## EXERCISE INSTRUCTIONS
Output all of the data below exactly as given.

━━━━

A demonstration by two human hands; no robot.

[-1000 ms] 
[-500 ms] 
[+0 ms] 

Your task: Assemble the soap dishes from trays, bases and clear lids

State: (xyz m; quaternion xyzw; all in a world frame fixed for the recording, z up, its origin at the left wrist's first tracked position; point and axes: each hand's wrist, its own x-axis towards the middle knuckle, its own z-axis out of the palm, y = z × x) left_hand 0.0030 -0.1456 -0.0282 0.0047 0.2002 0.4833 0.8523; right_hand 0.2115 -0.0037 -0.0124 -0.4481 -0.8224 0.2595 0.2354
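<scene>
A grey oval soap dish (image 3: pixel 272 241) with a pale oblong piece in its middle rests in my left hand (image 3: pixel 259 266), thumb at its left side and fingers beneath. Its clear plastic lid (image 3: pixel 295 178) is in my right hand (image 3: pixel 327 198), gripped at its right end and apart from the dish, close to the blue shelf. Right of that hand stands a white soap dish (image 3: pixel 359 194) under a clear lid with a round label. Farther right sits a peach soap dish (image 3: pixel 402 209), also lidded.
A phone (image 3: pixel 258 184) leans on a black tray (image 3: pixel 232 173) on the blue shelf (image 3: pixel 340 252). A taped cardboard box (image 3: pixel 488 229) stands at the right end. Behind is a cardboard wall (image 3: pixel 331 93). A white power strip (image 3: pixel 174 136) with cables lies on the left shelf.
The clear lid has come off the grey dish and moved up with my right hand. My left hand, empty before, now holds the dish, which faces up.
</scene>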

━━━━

## EXERCISE SOLUTION
A demonstration by two human hands; no robot.

[-1000 ms] 
[-500 ms] 
[+0 ms] 

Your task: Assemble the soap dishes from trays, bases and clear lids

State: (xyz m; quaternion xyzw; all in a world frame fixed for the recording, z up, its origin at the left wrist's first tracked position; point and axes: each hand's wrist, its own x-axis towards the middle knuckle, its own z-axis out of the palm, y = z × x) left_hand 0.0030 -0.1456 -0.0282 0.0047 0.2002 0.4833 0.8523; right_hand 0.2115 -0.0037 -0.0124 -0.4481 -0.8224 0.2595 0.2354
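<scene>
A grey oval soap dish (image 3: pixel 272 241) with a pale oblong piece in its middle rests in my left hand (image 3: pixel 259 266), thumb at its left side and fingers beneath. Its clear plastic lid (image 3: pixel 295 178) is in my right hand (image 3: pixel 327 198), gripped at its right end and apart from the dish, close to the blue shelf. Right of that hand stands a white soap dish (image 3: pixel 359 194) under a clear lid with a round label. Farther right sits a peach soap dish (image 3: pixel 402 209), also lidded.
A phone (image 3: pixel 258 184) leans on a black tray (image 3: pixel 232 173) on the blue shelf (image 3: pixel 340 252). A taped cardboard box (image 3: pixel 488 229) stands at the right end. Behind is a cardboard wall (image 3: pixel 331 93). A white power strip (image 3: pixel 174 136) with cables lies on the left shelf.
The clear lid has come off the grey dish and moved up with my right hand. My left hand, empty before, now holds the dish, which faces up.
</scene>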

The exercise was answered in full.